▶ _Task brief_: Only the stretch below from the line holding "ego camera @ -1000" through the line holding "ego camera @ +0" should be restated, word for word and with both ends included; pictures stay out.

▶ _Exercise materials_:
-- Opening Marker --
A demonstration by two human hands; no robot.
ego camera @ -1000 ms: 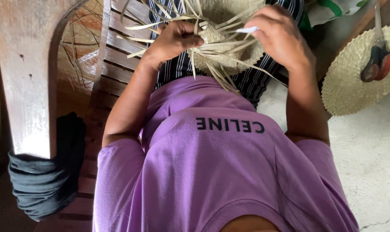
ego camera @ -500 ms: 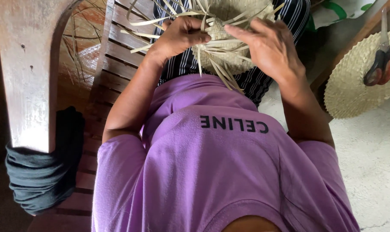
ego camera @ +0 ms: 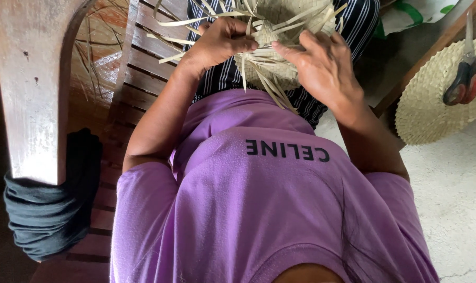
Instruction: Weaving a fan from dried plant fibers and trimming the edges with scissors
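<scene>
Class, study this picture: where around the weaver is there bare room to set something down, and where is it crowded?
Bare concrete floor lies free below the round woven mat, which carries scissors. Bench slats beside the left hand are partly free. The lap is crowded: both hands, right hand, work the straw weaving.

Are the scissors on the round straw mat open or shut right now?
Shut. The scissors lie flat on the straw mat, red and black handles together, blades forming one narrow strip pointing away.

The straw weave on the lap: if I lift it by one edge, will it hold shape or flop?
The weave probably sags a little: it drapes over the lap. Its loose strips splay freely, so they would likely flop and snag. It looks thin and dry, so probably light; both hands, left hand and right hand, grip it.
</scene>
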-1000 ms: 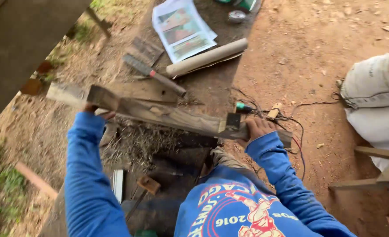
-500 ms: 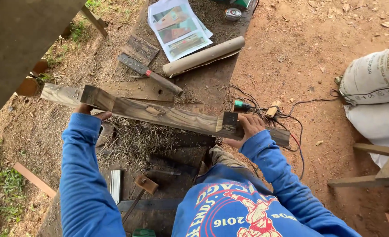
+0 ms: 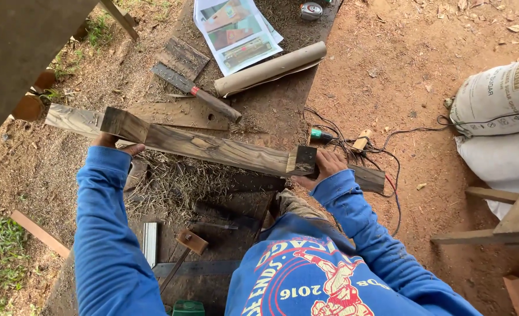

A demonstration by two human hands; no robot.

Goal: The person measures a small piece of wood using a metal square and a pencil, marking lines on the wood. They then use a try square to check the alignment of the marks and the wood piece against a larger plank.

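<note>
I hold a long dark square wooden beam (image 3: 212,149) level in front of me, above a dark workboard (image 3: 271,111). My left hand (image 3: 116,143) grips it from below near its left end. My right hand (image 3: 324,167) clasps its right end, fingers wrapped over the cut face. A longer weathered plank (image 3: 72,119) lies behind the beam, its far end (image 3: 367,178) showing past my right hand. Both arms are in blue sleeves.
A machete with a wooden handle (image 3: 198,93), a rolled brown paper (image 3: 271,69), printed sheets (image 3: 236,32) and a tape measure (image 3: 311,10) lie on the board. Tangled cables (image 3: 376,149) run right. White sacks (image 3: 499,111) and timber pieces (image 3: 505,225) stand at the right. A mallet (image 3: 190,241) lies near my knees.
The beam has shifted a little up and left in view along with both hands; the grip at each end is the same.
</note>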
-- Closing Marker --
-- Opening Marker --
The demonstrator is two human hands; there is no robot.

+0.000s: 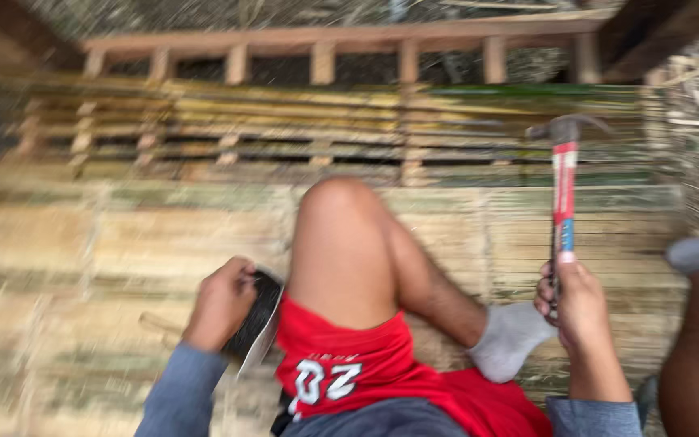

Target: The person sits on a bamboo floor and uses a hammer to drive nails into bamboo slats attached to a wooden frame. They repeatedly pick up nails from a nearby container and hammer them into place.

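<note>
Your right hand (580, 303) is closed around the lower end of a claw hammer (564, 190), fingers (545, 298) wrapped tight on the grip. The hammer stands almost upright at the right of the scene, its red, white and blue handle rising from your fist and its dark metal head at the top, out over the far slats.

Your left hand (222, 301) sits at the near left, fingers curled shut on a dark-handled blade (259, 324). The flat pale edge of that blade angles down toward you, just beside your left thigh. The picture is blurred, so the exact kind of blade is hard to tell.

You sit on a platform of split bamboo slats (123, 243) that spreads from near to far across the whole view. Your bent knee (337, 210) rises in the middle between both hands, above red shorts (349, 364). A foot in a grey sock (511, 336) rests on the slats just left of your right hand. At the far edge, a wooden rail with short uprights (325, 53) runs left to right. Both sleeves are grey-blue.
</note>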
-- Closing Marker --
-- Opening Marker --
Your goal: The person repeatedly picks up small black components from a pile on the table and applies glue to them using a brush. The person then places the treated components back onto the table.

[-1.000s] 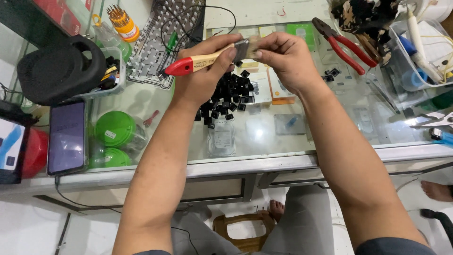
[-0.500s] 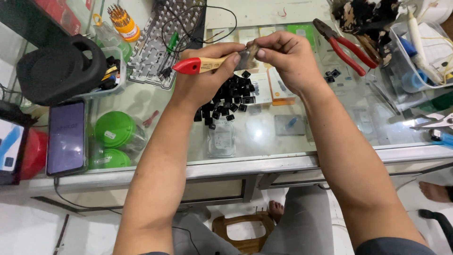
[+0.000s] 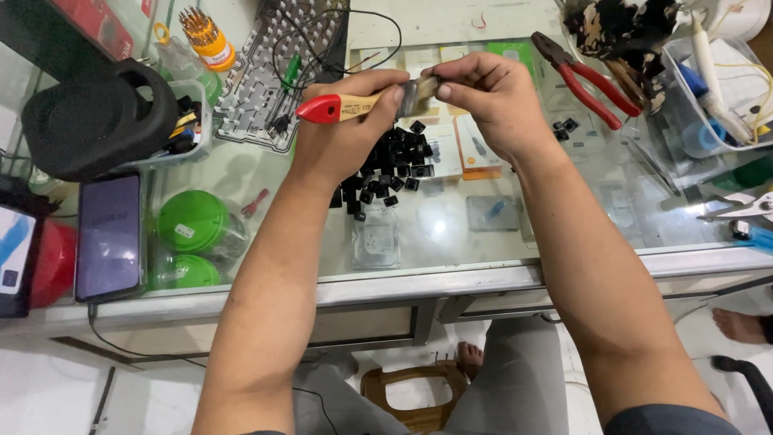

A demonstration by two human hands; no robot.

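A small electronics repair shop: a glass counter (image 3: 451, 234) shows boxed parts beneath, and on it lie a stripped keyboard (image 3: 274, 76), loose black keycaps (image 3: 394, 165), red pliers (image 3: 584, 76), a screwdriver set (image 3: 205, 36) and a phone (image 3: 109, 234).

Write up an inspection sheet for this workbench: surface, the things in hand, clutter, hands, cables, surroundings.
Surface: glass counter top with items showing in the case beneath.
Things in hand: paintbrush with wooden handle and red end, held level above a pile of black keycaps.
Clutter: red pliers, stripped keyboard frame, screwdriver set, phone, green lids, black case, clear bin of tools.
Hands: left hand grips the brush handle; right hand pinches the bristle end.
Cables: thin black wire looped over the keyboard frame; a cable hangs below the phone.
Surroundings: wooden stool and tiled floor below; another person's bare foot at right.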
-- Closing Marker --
▶ _Task answer_:
ego camera @ -1000 ms: 
ego camera @ -500 ms: 
ego camera @ +0 ms: 

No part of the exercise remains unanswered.